Hypnagogic and hypnopompic hallucinations tend to be brief, usually seconds to a minute, though they can recur or string together. They occur during transitions in consciousness, when the brain is partially in a dreaming state (REM-like activity) while the person is still aware of the real environment. Earlier theories hypothesized that these hallucinations were caused by bits of REM sleep dream imagery occurring at the wrong time , though recent research is investigating other mechanisms as well. What’s key is that these experiences carry the full weight of reality for the perceiver – in other words, the person is often convinced they are awake (indeed they may have their eyes open and do perceive the actual room) and that the hallucination is genuinely happening in that waking moment . It’s easy to see how, without modern knowledge of neurology, someone in ancient times would interpret such a vivid and bizarre event as something supernatural. In a way, hypnagogic visions feel like an external force breaking into one’s mind: a voice or image appears unbidden, unconnected to ordinary thoughts, much as one might imagine a divine voice or angelic apparition would occur.
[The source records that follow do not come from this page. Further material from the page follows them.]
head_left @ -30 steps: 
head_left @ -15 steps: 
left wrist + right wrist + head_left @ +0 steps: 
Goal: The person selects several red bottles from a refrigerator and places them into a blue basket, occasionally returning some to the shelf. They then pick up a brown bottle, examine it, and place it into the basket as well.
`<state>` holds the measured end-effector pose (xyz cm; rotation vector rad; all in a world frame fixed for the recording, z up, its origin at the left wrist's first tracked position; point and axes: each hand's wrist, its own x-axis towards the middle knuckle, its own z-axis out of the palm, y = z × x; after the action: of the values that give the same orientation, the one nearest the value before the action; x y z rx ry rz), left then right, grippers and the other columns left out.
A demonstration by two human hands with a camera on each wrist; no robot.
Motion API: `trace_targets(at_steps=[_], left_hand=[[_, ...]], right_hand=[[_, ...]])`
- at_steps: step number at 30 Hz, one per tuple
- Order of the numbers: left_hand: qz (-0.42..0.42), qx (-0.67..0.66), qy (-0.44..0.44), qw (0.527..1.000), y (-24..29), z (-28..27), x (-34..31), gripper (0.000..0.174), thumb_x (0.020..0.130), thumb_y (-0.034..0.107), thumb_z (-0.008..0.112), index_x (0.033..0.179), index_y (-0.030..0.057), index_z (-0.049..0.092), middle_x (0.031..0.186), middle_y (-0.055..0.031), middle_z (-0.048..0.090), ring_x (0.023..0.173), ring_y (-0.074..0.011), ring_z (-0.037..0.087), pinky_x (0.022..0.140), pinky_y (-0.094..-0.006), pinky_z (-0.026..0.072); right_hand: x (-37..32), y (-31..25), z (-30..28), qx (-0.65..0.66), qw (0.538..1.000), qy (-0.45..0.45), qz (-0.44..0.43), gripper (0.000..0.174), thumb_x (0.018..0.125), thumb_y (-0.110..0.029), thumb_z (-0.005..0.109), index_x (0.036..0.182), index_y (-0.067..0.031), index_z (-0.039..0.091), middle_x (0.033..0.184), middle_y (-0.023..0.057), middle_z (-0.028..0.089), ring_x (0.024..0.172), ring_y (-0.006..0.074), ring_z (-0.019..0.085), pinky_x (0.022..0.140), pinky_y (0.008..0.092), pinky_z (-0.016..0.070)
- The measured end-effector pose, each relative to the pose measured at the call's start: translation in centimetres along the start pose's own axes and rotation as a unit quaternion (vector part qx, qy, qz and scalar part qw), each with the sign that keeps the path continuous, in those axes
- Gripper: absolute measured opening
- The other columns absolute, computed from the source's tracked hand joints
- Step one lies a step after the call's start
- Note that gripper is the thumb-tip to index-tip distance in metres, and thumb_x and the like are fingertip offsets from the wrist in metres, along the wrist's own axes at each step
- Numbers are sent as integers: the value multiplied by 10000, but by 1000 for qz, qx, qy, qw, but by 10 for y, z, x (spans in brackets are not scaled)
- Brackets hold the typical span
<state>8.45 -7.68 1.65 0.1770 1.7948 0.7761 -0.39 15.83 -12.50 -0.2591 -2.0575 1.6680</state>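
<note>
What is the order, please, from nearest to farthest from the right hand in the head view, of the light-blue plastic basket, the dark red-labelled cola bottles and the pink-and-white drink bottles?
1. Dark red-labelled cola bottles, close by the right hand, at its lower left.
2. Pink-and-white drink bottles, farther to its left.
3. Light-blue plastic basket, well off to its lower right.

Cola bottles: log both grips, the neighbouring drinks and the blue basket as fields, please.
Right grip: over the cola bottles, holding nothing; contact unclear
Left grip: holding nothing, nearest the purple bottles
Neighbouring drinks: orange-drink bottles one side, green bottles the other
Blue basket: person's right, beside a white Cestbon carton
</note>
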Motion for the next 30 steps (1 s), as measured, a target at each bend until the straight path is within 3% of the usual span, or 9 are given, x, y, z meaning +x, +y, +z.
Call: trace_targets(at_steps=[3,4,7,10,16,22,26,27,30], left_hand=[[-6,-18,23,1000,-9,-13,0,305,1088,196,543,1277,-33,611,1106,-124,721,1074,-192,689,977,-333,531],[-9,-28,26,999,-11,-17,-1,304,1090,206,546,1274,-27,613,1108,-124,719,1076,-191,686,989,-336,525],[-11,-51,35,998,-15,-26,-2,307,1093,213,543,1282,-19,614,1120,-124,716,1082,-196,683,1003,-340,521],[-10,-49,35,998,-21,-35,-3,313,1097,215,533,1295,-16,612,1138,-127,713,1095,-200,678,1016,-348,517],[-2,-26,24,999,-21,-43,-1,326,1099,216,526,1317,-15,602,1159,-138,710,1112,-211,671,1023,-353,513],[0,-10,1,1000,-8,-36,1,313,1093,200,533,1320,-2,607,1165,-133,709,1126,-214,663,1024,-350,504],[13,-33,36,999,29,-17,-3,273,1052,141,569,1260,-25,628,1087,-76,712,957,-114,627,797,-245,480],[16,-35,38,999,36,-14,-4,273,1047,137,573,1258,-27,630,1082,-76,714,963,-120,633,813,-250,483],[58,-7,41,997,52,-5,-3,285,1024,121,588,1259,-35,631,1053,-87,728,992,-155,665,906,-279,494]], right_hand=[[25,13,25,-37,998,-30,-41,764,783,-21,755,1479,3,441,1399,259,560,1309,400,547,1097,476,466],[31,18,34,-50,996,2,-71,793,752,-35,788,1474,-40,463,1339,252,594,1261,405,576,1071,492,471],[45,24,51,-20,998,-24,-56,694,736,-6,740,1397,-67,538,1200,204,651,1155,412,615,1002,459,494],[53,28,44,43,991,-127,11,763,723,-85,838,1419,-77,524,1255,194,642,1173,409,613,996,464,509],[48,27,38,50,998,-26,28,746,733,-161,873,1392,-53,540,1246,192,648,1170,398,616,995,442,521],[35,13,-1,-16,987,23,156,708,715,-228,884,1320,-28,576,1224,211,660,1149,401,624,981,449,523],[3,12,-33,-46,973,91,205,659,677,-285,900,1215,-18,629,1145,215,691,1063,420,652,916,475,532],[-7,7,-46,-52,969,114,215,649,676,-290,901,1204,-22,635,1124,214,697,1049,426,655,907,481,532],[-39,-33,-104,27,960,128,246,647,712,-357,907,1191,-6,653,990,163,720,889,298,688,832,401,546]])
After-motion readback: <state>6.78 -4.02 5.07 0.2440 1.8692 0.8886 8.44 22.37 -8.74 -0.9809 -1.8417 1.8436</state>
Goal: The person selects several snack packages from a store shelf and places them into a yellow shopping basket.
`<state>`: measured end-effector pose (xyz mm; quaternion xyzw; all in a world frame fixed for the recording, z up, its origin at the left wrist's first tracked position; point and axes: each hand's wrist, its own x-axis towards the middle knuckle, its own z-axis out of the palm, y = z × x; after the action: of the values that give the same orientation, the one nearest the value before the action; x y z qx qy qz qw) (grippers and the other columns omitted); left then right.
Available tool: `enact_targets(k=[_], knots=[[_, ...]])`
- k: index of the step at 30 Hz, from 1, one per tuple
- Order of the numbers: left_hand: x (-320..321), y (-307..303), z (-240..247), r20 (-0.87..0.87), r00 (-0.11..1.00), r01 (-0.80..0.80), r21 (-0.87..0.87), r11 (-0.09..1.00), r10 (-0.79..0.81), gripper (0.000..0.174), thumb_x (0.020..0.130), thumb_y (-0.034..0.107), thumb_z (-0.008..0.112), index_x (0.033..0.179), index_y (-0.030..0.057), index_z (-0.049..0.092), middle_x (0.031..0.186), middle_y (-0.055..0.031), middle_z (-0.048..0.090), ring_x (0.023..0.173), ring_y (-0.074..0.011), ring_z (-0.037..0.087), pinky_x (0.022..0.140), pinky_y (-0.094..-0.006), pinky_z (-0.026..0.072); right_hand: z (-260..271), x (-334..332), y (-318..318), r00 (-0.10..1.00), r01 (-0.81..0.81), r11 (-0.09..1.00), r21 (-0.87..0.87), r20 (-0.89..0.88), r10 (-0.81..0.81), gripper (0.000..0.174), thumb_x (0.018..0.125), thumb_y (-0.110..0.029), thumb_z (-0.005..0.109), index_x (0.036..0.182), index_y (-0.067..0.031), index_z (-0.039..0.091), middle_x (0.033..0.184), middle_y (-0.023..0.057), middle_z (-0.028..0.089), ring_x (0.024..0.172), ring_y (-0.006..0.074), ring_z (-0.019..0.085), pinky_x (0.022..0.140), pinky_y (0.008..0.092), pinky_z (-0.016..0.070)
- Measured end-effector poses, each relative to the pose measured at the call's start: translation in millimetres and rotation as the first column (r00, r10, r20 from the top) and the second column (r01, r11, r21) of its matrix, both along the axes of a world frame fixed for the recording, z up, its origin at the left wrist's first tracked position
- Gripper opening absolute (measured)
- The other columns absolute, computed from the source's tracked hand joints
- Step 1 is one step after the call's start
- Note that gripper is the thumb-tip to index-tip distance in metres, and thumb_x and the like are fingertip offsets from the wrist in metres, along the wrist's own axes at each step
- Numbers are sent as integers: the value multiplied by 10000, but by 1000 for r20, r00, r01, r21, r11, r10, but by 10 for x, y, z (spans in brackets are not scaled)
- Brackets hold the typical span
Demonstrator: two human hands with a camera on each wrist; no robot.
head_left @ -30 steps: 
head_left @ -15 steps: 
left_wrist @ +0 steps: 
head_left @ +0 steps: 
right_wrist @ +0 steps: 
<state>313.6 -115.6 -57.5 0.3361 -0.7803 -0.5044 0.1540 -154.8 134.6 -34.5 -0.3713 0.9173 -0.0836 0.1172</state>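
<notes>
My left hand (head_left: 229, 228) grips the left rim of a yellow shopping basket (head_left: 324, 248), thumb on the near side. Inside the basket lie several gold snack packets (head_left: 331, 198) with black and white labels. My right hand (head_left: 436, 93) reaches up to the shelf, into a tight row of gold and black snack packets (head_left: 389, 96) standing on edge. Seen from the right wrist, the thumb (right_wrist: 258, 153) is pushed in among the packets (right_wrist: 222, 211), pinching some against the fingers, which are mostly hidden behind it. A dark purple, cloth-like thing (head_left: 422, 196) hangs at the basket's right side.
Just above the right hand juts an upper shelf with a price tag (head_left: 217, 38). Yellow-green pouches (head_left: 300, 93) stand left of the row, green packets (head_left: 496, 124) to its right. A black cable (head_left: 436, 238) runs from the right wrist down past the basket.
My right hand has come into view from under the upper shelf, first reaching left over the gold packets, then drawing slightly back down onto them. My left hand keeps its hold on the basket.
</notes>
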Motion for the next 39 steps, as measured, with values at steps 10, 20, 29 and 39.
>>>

From a neuroscience perspective, these states illustrate how the brain itself can generate extraordinary sensory experiences. The occipital lobes can conjure lights or figures, the auditory cortex can play back phantom sounds, and the limbic system (emotional centers) can imbue a simple hallucination with overwhelming awe or fear. Sometimes, endogenous chemicals might be involved – for example, some scientists speculate that the brain’s production of DMT (a natural psychedelic) could spike during certain sleep phases, contributing to vivid hallucinations . While the DMT theory is not confirmed, it is true that artificially inducing similar states reproduces spiritual sensations. Researchers have used transcranial magnetic stimulation on the brain’s temporoparietal regions and managed to induce out-of-body feelings or sensed presences, showing that our sense of self in space is a construct that can be altered . In short, modern neuroscience confirms that human brains are capable of simulating events that feel real but occur only in the mind – including scenarios that echo classic prophetic visions (bright lights, voices, a presence, a transport to another realm). Knowing this, we can approach ancient accounts of prophecy with fresh eyes: perhaps some prophets were unwittingly experiencing hypnagogic hallucinations or related states, which they earnestly interpreted through the lens of their culture and faith. And yet, importantly, acknowledging a neurological dimension does not automatically invalidate the spiritual interpretation, as we will discuss.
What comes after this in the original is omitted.